Scientific classification
- Kingdom: Animalia
- Phylum: Chordata
- Class: Mammalia
- Order: Rodentia
- Family: Cricetidae
- Subfamily: Neotominae
- Genus: Peromyscus
- Species: P. pectoralis
- Binomial name: Peromyscus pectoralis Osgood, 1904

= White-ankled mouse =

- Genus: Peromyscus
- Species: pectoralis
- Authority: Osgood, 1904
- Conservation status: LC

Species of mammal

The white-ankled mouse (Peromyscus pectoralis) is a species of rodent in the family Cricetidae. It is a species of the genus Peromyscus, a closely related group of New World mice often called "deermice". It is found in Mexico, and in New Mexico, Oklahoma and Texas in the United States.

The white-ankled mouse is commonly found in coexistence with the brush mouse and Texas mouse (P. boylii and P. attaweri, respectively). Often, the sympatric overlap in characteristics between these species makes it difficult to identify a specific species. The most distinguishing feature of the white-ankled mouse, and the one most used to identify the species, is the baculum of males. The tip of the white-ankled mouse's baculum is long and cartilaginous, whereas the tips of brush and Texas mice are short and rounded.

==Description==
White-ankled mice have three distinct pelages in their life cycles: juvenile, subadult, and adult. Two molt phases (post-juvenile and post-subadult) are necessary for the distinct pelages in each phase of their lives.

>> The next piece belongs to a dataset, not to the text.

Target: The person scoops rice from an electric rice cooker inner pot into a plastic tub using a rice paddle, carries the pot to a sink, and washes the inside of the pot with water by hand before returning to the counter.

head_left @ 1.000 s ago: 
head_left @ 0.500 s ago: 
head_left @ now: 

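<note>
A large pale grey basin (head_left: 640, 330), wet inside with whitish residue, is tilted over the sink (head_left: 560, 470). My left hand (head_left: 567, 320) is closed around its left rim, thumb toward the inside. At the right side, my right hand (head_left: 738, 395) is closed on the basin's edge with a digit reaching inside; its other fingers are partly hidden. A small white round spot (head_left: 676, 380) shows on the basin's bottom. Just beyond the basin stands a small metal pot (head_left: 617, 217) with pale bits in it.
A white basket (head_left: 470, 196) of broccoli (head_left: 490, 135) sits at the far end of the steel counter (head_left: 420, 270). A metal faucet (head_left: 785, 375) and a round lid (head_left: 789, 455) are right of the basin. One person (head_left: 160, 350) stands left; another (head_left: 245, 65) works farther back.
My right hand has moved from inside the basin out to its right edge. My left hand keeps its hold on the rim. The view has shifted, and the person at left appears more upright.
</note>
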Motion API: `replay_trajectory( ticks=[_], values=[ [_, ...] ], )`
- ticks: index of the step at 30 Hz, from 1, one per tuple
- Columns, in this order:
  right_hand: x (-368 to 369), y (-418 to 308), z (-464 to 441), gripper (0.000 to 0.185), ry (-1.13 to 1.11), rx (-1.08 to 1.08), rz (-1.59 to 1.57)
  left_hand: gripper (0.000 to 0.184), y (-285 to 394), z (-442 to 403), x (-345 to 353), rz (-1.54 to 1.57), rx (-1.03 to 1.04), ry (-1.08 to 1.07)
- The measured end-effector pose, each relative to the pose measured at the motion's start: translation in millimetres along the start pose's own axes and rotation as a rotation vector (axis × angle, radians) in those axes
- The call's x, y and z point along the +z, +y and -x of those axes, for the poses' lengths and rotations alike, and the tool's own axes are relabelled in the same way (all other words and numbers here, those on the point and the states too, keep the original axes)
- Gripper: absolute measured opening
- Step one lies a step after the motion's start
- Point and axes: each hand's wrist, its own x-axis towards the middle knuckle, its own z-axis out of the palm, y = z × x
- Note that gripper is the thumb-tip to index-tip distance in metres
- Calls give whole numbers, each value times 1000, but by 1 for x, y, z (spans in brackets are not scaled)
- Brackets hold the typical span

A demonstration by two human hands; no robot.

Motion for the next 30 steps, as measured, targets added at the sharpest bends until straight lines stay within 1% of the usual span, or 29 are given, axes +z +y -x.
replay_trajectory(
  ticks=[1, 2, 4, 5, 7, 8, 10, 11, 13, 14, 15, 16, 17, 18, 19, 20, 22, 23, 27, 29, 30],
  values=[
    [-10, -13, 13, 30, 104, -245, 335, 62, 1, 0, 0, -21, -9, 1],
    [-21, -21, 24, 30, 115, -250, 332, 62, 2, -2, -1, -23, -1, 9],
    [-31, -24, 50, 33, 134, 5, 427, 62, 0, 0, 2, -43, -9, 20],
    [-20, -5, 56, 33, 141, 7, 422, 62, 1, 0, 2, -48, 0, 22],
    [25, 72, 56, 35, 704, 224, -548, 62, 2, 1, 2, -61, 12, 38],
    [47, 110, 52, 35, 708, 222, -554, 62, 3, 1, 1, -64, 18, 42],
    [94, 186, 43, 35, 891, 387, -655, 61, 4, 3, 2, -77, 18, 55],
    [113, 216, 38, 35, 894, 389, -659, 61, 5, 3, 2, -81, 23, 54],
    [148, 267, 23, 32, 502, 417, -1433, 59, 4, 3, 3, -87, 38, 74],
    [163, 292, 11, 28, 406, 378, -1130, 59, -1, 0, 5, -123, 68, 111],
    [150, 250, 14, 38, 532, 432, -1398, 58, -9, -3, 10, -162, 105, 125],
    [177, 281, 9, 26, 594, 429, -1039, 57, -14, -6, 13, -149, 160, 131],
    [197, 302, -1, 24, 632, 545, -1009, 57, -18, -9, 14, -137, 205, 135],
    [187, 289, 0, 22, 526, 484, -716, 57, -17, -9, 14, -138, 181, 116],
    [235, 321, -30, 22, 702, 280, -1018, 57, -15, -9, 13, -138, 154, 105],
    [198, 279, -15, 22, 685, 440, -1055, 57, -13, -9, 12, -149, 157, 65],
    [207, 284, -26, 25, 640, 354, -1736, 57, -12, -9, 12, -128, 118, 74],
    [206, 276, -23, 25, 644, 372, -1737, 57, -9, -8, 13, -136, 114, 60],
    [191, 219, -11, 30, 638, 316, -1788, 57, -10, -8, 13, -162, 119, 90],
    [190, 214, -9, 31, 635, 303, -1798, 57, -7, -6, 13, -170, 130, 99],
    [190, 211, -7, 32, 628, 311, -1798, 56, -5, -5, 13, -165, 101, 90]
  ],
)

In Texas, the white-ankled mouse differs from the Texas mouse by having shorter hind feet, white ankles, paler color, and a more defined bicolor tail. The white-ankled mouse differs from the Brush mouse by having smaller molar teeth, white ankles, and shorter hair on the end of the tail.

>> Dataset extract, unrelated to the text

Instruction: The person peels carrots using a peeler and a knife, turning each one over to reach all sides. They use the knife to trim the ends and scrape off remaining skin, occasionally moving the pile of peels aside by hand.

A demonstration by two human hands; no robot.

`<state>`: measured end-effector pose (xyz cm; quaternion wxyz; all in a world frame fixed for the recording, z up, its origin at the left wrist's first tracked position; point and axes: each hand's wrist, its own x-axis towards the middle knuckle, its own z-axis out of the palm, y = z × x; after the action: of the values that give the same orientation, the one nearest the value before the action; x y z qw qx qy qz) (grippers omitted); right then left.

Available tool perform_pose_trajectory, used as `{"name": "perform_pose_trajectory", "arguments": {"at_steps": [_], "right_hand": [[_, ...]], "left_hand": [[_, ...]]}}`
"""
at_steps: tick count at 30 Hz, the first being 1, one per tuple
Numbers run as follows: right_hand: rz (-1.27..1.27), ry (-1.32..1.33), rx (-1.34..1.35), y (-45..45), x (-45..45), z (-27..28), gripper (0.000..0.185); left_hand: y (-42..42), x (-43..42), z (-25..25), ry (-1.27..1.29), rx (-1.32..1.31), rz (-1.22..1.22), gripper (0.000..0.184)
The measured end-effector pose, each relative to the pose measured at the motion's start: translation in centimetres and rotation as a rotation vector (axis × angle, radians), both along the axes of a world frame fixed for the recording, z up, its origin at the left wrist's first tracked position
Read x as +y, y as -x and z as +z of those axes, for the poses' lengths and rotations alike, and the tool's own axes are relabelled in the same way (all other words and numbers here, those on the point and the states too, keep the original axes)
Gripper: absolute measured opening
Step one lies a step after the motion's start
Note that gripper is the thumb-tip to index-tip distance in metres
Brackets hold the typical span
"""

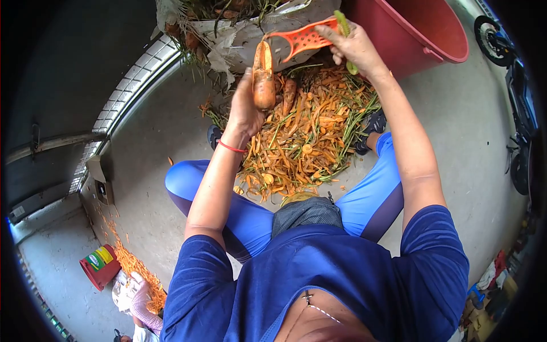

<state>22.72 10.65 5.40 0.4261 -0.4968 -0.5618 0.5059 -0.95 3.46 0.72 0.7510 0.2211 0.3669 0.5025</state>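
Note:
My left hand (245, 108) is wrapped round a thick carrot (264, 85), held upright over the peelings, with lighter bare flesh showing along its upper part. In my right hand (356, 48) is an orange plastic peeler (307, 40) with a holed body. Its far end is close to the carrot's top; whether they touch I cannot tell. A yellow-green piece (342, 23) sticks out above my right fingers. Below both hands, a heap of carrot peelings (307, 142) and green stalks lies on the floor between my feet. Another carrot (289, 94) lies on the heap.
A torn white sack (245, 43) with carrots and stalks stands ahead. Beside it is a large red tub (399, 34). A motorcycle (518, 97) stands at the right. At lower left, another person's sleeve (142, 305) shows near peelings and a red bucket (101, 268).

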Motion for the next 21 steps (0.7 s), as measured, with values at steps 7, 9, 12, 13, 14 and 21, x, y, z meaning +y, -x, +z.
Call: {"name": "perform_pose_trajectory", "arguments": {"at_steps": [7,9,12,13,14,21], "right_hand": [[0.268,-0.002,-0.047,2.9,-3.2,0.3,0.040],[0.293,0.011,-0.108,3.7,-3.9,0.3,0.046],[0.317,0.004,-0.163,4.0,-3.8,0.2,0.046],[0.359,-0.034,-0.163,3.8,-3.8,0.8,0.046],[0.359,-0.019,-0.177,3.7,-3.6,0.8,0.045],[0.098,-0.040,-0.308,-2.3,0.9,0.0,0.043]], "left_hand": [[0.5,0.1,0.2,0.069,-0.109,0.052,0.044],[0.4,-0.1,0.1,0.091,-0.153,0.020,0.045],[0.0,-0.6,0.9,0.124,-0.166,-0.003,0.045],[0.0,-0.8,1.0,0.126,-0.176,-0.010,0.045],[0.0,-0.8,1.0,0.129,-0.184,-0.015,0.045],[0.2,-1.1,-0.2,0.191,-0.187,-0.123,0.040]]}}
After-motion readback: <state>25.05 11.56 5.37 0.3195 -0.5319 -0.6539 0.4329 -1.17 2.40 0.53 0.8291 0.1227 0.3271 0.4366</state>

==Distribution and habitat==
Because of the physical similarities between the white-ankled mouse and other mice species, the white-ankled mouse is often misidentified. In New Mexico, for example, many of the distribution ranges of the white-ankled mouse were based on misidentified museum specimens. Upon both further review of these specimens and an experiment involving live traps, the actual distribution of the white-ankled mouse in New Mexico was expanded by 225 km north-northwest.

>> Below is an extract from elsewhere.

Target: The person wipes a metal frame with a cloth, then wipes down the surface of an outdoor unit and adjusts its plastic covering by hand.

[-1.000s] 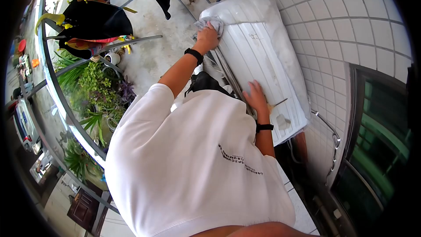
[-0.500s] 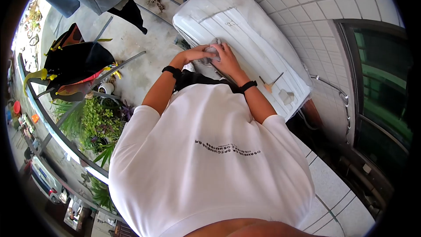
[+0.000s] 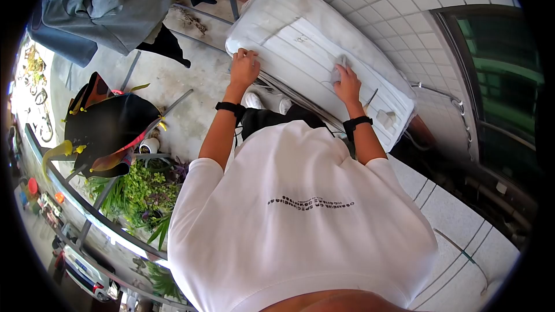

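A long white ribbed case (image 3: 306,52), partly covered with clear plastic, lies slanting in front of me. My left hand (image 3: 245,69) rests on its near left edge, fingers apart and slightly bent, holding nothing. Farther right, my right hand (image 3: 347,85) presses a bunched grey cloth (image 3: 337,69) onto the ribbed top. Some of the cloth is hidden beneath the fingers. Close to that hand, a thin dark stick-like piece (image 3: 371,99) and a small translucent scrap (image 3: 385,118) lie on the surface.
Grey clothes (image 3: 110,8) hang at upper left. A black kite-like item with yellow tips (image 3: 113,121) is by the metal railing (image 3: 87,182), above potted plants (image 3: 147,196). A tiled wall (image 3: 399,11) and a dark-framed window (image 3: 491,75) stand on the right.
My hands were together on the grey cloth at the case's near edge. They have parted: the left moved left onto the edge, the right carried the cloth rightward across the top.
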`<action>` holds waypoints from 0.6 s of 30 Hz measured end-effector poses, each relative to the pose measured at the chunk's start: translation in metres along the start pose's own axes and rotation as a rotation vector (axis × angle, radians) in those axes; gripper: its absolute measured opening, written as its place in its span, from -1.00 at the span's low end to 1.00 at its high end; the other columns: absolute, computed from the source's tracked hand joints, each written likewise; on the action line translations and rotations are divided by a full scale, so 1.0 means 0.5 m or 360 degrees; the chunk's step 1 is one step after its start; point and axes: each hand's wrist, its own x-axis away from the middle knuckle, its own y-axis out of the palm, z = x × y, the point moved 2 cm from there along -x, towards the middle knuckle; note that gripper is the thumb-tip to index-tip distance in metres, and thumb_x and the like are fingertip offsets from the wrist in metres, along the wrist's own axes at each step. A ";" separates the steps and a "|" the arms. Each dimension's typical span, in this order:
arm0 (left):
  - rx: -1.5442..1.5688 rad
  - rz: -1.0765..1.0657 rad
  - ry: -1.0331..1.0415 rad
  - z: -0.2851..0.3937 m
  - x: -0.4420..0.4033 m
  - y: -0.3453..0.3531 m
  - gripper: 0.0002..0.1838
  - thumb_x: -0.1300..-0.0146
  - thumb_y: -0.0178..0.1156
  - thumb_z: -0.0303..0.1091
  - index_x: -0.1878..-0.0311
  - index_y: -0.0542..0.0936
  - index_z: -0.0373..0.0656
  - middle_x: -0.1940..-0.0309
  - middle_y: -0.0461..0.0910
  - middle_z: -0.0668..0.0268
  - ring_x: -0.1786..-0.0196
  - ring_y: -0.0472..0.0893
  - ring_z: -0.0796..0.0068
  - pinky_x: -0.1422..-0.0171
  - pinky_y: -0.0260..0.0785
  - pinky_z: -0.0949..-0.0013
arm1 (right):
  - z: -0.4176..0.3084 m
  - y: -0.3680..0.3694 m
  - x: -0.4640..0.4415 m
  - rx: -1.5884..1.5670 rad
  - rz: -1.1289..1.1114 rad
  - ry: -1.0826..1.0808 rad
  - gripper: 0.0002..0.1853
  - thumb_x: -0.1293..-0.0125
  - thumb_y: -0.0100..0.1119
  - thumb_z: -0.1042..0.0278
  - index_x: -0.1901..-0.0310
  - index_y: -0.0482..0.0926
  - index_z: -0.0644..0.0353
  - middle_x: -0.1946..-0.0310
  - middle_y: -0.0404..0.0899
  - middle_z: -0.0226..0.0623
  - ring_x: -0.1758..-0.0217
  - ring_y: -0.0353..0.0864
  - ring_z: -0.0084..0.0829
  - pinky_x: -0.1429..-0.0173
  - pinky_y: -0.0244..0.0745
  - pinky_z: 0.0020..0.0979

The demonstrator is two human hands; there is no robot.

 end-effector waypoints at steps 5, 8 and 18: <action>-0.0322 0.0057 0.0163 0.014 -0.038 -0.016 -0.51 -0.18 0.24 -0.31 -0.24 0.67 0.08 -0.49 0.33 0.11 -0.52 0.29 -0.01 -0.44 0.32 -0.09 | -0.062 0.038 -0.014 0.0018 0.0157 -0.0263 -0.40 -0.19 0.30 0.22 -0.32 0.49 -0.05 -0.44 0.42 -0.09 -0.52 0.26 0.23 -0.48 0.35 0.04; -0.0341 -0.0141 0.0109 0.015 -0.062 0.000 -0.43 -0.21 0.18 -0.30 -0.35 0.59 0.10 -0.59 0.23 0.16 -0.63 0.17 0.06 -0.57 0.15 -0.10 | -0.069 0.033 -0.046 -0.0001 0.0073 -0.0244 -0.45 -0.20 0.30 0.20 -0.26 0.48 -0.04 -0.45 0.42 -0.08 -0.50 0.28 0.25 -0.51 0.32 0.04; -0.0538 -0.0030 0.0013 0.005 -0.091 0.017 -0.49 -0.26 0.16 -0.33 -0.31 0.52 -0.04 -0.38 0.46 0.25 -0.45 0.39 0.16 -0.44 0.28 -0.07 | -0.052 0.009 -0.105 0.0085 -0.0053 -0.0290 -0.61 -0.29 0.21 0.30 -0.16 0.47 -0.11 -0.37 0.52 -0.20 -0.41 0.38 0.15 -0.27 0.42 0.13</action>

When studying the microhabitats of these coexisting mice, it was discovered that the Texas mouse utilizes trees and the white-ankled mouse does not. In an experiment that removed the Texas mice from these cohabitated microhabitats, the white-ankled mice still did not use the trees. These findings suggest the microhabitats on the white-ankled mouse are inherently selected rather than a result of interspecific competition.

The white-ankled mouse is partial to rocky and bushy terrains within a variety of habitats: deserts, grasslands and woodlands.

==Diet==
White-ankled mice have been known to feed on a variety of seeds, including hackberries, acorns, juniper berries, and cactus fruit.